Bronx Elder Law

Just as important as making a will to set forth who will receive your property upon your death, is planning for how you will manage your affairs as you age. The reality is that as we get older our health often fails and we require an increasing amount of medical care as well as support with everyday living activities such as personal care and finance. Consequently, in addition to making a will, when creating an overall estate plan it is also important to include planning tools that will help ensure that should you become physically incapacitated or mentally incompetent to the point where you cannot communicate your needs or care for yourself, your affairs will be taken care of according to your wishes. The area of law that deals with legal issues related to aging is referred to as elder law and is inextricably related to estate planning. Because of the complexities of elder law as well as estate planning, you should contact a Bronx Elder Law Lawyer experienced with legal issues that are related to aging who will be able to help you understand the documents that you will need to ensure that your long-term personal and financial goals are reached.

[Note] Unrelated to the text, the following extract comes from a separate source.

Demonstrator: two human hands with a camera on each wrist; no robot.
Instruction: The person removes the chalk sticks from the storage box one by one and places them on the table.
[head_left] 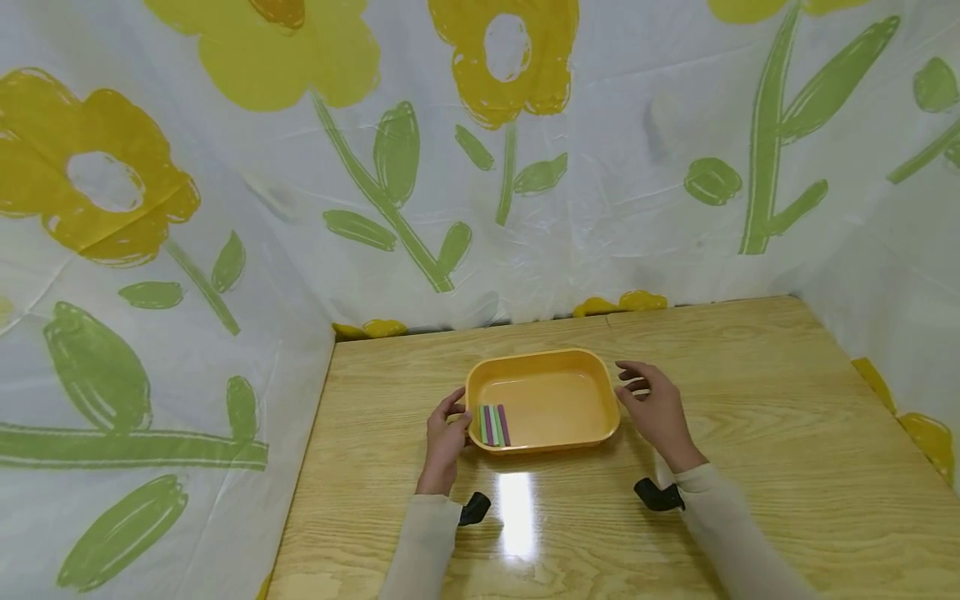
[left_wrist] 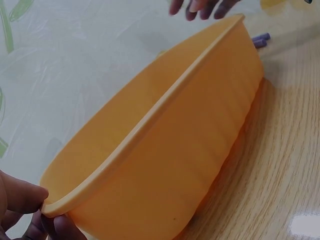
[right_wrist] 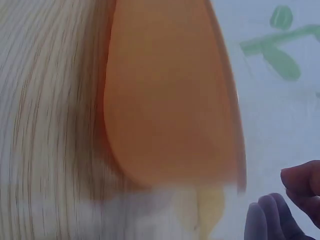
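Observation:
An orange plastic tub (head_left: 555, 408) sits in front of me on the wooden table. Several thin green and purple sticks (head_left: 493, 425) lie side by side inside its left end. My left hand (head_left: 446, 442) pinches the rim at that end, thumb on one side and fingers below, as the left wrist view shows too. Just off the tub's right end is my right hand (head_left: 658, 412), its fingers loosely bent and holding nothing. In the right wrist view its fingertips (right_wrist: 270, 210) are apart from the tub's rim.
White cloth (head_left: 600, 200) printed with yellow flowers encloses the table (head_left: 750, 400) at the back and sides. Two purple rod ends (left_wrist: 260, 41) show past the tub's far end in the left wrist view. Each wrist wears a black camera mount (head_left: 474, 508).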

  • New York Estate Lawyer
  • New York Estates & Probate Law and New York Probate Lawyer
  • New York Estates & Probate Law and New York Estate Litigation Lawyer
  • New York Estates & Probate Law and Bronx Estate Lawyer
  • New York Estates & Probate Law and Bronx Probate Lawyer
  • New York Estates & Probate Law and Bronx Estate Litigation Lawyer
  • New York Estates & Probate Law and Bronx Probate Litigation Lawyer
  • New York Estates & Probate Law and Bronx Estate Administration
  • New York Estates & Probate Law and Bronx Estate Planning
  • New York Estates & Probate Law and Bronx Last Will and Testament
  • New York Estates & Probate Law and Bronx Living Trusts
  • New York Estates & Probate Law and Bronx Living Will
  • New York Estates & Probate Law and Bronx Trust
  • New York Estates & Probate Law and Bronx Trust Administration
  • New York Estates & Probate Law and Bronx Will
  • New York Estates & Probate Law and Bronx Wills
  • New York Estates & Probate Law and Bronx Will Contest
  • New York Estates & Probate Law and Bronx Will Drafting
  • New York Estates & Probate Law and Bronx Will Trustee
  • New York Estates & Probate Law and Bronx Will and Estate
  • New York Estates & Probate Law and Bronx Will and Trust
  • New York Estates & Probate Law and Bronx Will and Testament
  • New York Estates & Probate Law and Bronx Advanced Health Care Directive
  • New York Estates & Probate Law and Bronx AHCD
  • New York Estates & Probate Law and Bronx Attorney-In-Fact
  • New York Estates & Probate Law and Bronx Conservatorships
  • New York Estates & Probate Law and Bronx Durable Power of Attorney
  • New York Estates & Probate Law and Bronx Elder Law
  • New York Estates & Probate Law and Bronx Fraudulent Transfers
  • New York Estates & Probate Law and Bronx Heir Finder
  • New York Estates & Probate Law and Bronx Holographic Will
  • New York Estates & Probate Law and Bronx Intestate Succession
  • New York Estates & Probate Law and Bronx Living Trust
  • New York Estates & Probate Law and Bronx Power of Attorney
  • New York Estates & Probate Law and Bronx Powers of Attorney
  • New York Estates & Probate Law and Bronx Revocable Trust
  • New York Estates & Probate Law and Bronx Special Needs Trust

There are several estate planning documents that contemplate your future personal and financial needs and issues that are more likely to develop as you age. For instance, a living will allows you to state your wishes as to what treatments you would or would not like to receive should you become incapacitated and are also terminally ill. Both a health care proxy and a durable power of attorney for finances allow you to authorize a trusted family member or friend to make decisions related to your health care or your finances if you become incapacitated and cannot take care of these matters for yourself. Without a living will, health care proxy, or durable power of attorney for finances, the court may find it necessary to step in and name a conservator to make decisions for you. Making a plan in advance for your long term care will make the transition to assisted living, nursing home or a senior community easier and less of a financial burden. A last will and testament will allow you to pass on your assets to your loved ones in the manner of your choosing.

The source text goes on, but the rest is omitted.